■ WHAT THE TASK REQUIRES
From the listing below, extract every line containing "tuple".

···

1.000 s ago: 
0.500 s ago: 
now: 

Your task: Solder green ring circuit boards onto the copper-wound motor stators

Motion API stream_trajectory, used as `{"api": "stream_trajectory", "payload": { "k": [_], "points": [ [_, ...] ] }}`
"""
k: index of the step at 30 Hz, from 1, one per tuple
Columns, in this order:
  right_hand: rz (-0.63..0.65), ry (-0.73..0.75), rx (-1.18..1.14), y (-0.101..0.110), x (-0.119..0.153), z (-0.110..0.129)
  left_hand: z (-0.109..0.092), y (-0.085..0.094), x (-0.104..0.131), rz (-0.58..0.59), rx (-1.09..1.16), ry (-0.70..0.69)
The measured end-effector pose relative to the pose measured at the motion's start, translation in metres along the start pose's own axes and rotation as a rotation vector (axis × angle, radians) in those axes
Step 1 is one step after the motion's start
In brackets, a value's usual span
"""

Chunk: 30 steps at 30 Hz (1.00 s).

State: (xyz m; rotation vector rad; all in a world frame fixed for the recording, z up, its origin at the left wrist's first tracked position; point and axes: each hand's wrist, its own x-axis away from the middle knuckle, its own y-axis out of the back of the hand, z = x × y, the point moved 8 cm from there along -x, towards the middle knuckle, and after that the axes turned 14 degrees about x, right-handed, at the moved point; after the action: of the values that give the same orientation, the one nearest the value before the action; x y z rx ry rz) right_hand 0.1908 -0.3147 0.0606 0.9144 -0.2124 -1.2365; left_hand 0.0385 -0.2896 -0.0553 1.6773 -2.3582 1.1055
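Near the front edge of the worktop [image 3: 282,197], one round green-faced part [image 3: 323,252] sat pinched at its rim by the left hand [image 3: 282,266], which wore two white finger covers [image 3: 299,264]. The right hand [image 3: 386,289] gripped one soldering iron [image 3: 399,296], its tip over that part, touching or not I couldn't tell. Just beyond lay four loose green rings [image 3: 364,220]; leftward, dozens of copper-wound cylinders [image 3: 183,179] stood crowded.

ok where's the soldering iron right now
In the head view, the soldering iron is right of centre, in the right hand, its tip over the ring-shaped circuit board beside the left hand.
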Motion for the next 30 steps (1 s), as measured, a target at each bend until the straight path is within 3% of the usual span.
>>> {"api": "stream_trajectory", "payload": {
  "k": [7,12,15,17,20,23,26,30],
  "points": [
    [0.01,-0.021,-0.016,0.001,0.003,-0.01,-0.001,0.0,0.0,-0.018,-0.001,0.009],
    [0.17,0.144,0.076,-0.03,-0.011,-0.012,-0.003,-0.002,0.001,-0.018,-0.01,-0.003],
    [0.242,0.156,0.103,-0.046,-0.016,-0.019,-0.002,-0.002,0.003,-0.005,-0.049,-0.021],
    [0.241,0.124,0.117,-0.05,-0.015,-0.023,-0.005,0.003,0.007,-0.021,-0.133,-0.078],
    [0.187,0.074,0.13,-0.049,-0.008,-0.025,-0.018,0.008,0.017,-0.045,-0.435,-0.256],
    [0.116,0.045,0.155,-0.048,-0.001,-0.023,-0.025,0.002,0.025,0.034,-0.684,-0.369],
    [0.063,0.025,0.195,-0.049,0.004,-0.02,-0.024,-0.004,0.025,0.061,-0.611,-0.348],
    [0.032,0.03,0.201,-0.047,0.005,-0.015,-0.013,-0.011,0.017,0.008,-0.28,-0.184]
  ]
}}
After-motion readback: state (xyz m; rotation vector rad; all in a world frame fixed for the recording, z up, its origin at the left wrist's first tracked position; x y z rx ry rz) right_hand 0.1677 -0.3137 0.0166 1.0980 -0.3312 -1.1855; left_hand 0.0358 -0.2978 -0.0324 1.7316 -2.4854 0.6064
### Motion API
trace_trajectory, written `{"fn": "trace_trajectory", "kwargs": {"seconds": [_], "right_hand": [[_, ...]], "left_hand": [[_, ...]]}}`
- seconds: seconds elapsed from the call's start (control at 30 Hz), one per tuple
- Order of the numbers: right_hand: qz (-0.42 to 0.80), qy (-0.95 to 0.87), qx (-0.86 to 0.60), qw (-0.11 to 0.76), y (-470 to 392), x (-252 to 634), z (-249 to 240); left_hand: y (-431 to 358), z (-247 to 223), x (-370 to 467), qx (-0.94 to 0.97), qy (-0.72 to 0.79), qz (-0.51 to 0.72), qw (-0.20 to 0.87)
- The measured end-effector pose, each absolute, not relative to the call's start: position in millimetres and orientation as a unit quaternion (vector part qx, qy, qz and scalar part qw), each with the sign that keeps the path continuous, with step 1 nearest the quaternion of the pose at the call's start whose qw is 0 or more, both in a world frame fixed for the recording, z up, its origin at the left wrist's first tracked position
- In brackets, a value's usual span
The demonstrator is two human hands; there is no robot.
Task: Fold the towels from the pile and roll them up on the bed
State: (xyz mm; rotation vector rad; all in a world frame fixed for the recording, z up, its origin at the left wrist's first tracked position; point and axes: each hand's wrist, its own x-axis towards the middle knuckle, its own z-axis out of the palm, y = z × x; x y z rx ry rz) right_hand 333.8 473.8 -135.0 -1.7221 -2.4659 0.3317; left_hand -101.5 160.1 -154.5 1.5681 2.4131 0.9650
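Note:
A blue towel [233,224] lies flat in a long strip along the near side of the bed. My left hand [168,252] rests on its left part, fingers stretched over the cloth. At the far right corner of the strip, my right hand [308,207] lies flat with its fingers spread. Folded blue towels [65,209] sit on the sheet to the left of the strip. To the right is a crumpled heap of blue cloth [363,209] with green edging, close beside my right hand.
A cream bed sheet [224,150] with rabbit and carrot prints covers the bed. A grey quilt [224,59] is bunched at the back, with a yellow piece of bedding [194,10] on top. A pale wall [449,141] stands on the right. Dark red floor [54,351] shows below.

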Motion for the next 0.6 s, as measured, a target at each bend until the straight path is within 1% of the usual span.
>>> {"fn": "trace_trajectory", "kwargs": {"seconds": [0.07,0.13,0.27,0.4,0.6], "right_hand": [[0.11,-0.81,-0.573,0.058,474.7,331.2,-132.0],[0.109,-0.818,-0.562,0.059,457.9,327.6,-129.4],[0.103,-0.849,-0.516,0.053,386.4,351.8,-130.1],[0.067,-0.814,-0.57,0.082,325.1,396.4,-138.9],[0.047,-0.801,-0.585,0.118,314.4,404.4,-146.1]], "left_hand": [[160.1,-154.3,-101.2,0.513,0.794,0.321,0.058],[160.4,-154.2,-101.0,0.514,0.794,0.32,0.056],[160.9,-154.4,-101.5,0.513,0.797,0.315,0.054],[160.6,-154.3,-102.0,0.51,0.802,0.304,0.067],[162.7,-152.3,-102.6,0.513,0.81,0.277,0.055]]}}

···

■ OUTPUT FOR THIS TASK
k: index of the step at 30 Hz, from 1, one per tuple
- seconds: seconds elapsed from the call's start (control at 30 Hz), one per tuple

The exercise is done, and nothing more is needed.